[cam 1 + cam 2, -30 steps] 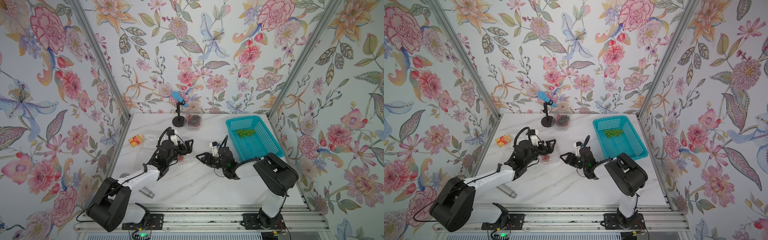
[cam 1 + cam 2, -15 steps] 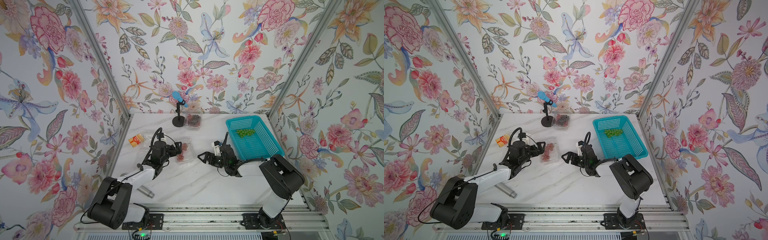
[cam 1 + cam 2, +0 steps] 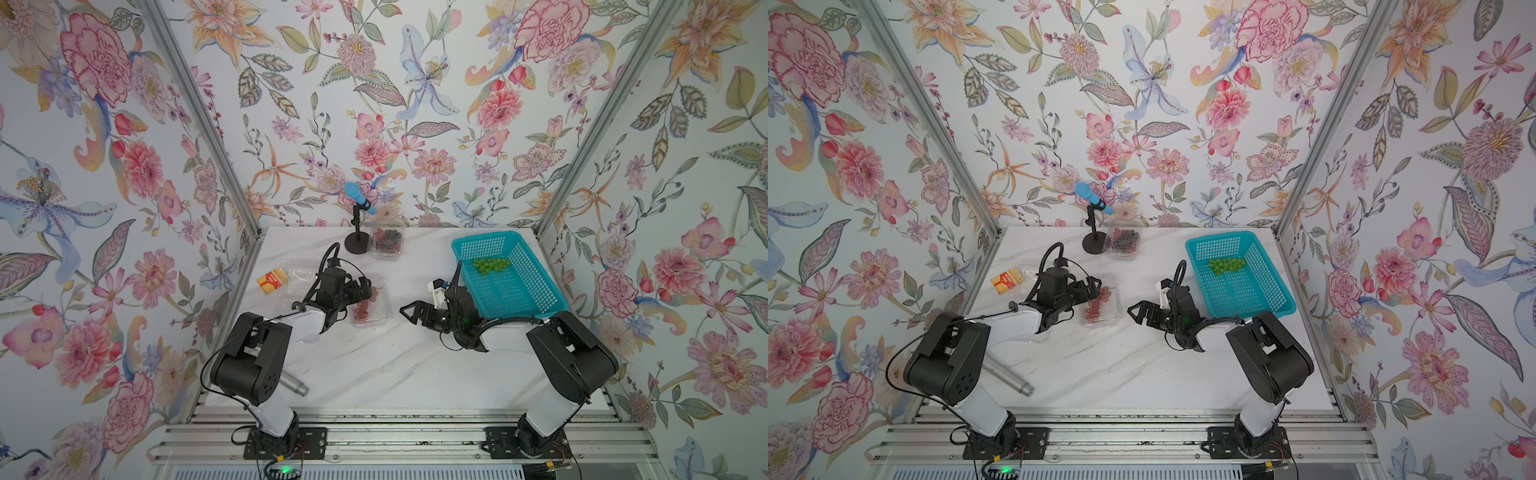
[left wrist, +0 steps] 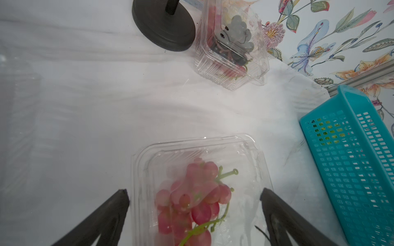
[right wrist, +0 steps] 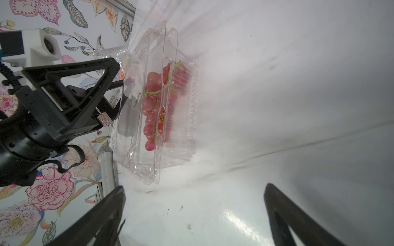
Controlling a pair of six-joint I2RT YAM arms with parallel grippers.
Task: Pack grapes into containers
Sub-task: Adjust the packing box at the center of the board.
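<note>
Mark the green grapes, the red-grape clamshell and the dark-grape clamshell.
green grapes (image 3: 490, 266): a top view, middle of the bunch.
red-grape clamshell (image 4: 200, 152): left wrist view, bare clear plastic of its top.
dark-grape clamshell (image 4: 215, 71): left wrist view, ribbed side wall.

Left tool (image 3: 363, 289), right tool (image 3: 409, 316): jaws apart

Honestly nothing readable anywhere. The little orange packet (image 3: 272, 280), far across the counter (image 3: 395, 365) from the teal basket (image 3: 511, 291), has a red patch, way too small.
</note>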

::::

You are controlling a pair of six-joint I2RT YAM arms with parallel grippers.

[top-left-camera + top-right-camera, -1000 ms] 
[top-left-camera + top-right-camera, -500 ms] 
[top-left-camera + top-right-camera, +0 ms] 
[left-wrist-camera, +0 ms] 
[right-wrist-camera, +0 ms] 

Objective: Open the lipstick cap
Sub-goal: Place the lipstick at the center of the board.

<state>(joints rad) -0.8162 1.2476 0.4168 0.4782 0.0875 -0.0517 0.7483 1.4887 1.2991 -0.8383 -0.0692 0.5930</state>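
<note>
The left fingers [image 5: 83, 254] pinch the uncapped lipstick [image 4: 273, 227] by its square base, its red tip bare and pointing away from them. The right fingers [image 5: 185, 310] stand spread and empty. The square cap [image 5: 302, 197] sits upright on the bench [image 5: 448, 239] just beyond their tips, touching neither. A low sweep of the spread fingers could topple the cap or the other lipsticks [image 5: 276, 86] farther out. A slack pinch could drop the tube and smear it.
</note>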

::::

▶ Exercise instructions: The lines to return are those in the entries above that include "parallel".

▶ Answer for this exercise:
Controlling a pair of six-joint I2RT YAM arms with parallel grippers.
You are controlling a pair of six-joint I2RT YAM arms with parallel grippers.

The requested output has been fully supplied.